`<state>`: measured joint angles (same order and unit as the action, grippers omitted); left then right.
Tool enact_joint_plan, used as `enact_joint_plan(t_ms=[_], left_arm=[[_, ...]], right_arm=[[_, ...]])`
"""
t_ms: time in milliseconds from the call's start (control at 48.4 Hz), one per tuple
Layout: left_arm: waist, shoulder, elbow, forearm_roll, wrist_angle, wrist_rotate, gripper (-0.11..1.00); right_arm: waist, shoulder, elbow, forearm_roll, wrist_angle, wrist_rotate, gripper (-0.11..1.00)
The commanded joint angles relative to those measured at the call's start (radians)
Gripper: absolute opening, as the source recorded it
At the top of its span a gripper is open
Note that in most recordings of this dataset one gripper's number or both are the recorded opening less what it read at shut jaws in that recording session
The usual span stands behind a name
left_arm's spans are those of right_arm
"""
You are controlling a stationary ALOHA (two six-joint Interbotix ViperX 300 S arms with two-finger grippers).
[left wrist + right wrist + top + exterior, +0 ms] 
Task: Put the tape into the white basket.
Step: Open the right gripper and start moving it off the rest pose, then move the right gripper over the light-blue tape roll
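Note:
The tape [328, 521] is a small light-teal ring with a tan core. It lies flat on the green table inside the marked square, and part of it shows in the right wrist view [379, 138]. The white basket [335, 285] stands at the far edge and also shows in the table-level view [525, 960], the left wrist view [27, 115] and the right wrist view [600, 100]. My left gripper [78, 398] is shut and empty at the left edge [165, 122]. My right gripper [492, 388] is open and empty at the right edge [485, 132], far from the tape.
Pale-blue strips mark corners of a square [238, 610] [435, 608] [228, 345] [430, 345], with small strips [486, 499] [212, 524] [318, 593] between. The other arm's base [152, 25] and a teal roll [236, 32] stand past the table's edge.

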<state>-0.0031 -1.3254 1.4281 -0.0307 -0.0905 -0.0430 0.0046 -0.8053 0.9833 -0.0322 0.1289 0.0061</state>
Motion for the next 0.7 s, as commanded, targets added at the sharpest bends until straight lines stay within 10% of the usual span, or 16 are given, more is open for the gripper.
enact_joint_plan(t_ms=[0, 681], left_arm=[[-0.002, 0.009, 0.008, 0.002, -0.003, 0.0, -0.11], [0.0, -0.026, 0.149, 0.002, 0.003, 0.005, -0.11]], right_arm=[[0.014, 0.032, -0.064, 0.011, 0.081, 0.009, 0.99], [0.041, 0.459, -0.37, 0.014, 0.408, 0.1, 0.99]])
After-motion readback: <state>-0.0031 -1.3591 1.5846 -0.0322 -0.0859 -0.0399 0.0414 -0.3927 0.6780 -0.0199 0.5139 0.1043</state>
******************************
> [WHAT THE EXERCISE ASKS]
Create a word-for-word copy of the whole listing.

> [EXERCISE OUTPUT]
`<state>`: measured joint angles (same order and unit as the action, grippers omitted); left then right.
Tool enact_joint_plan, used as `enact_joint_plan(t_ms=[_], left_arm=[[_, ...]], right_arm=[[_, ...]])`
"""
t_ms: time in milliseconds from the call's start (control at 48.4 Hz), one per tuple
Layout: left_arm: waist, shoulder, elbow, forearm_roll, wrist_angle, wrist_rotate, gripper (-0.11..1.00); right_arm: waist, shoulder, elbow, forearm_roll, wrist_angle, wrist_rotate, gripper (-0.11..1.00)
The commanded joint angles relative to those measured at the call's start (radians)
Gripper: absolute opening, as the source recorded it
At the top of its span a gripper is open
Note that in most recordings of this dataset one gripper's number or both are the recorded opening less what it read at shut jaws in that recording session
The usual span stands behind a name
left_arm's spans are those of right_arm
"""
You are controlling a stationary ALOHA (two six-joint Interbotix ViperX 300 S arms with two-finger grippers).
[left wrist + right wrist + top + exterior, +0 ms] 
Task: Put the tape into the white basket.
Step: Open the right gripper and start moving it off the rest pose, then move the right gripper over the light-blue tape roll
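Note:
The tape [328, 521] is a small light-teal ring with a tan core. It lies flat on the green table inside the marked square, and part of it shows in the right wrist view [379, 138]. The white basket [335, 285] stands at the far edge and also shows in the table-level view [525, 960], the left wrist view [27, 115] and the right wrist view [600, 100]. My left gripper [78, 398] is shut and empty at the left edge [165, 122]. My right gripper [492, 388] is open and empty at the right edge [485, 132], far from the tape.
Pale-blue strips mark corners of a square [238, 610] [435, 608] [228, 345] [430, 345], with small strips [486, 499] [212, 524] [318, 593] between. The other arm's base [152, 25] and a teal roll [236, 32] stand past the table's edge.
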
<state>-0.0031 -1.3254 1.4281 -0.0307 -0.0905 -0.0430 0.0046 -0.8053 0.9833 -0.0322 0.1289 0.0061</state>
Motion for the next 0.7 s, as commanded, targets added at the sharpest bends until straight lines stay within 10% of the usual span, or 16 are given, more is open for the gripper.
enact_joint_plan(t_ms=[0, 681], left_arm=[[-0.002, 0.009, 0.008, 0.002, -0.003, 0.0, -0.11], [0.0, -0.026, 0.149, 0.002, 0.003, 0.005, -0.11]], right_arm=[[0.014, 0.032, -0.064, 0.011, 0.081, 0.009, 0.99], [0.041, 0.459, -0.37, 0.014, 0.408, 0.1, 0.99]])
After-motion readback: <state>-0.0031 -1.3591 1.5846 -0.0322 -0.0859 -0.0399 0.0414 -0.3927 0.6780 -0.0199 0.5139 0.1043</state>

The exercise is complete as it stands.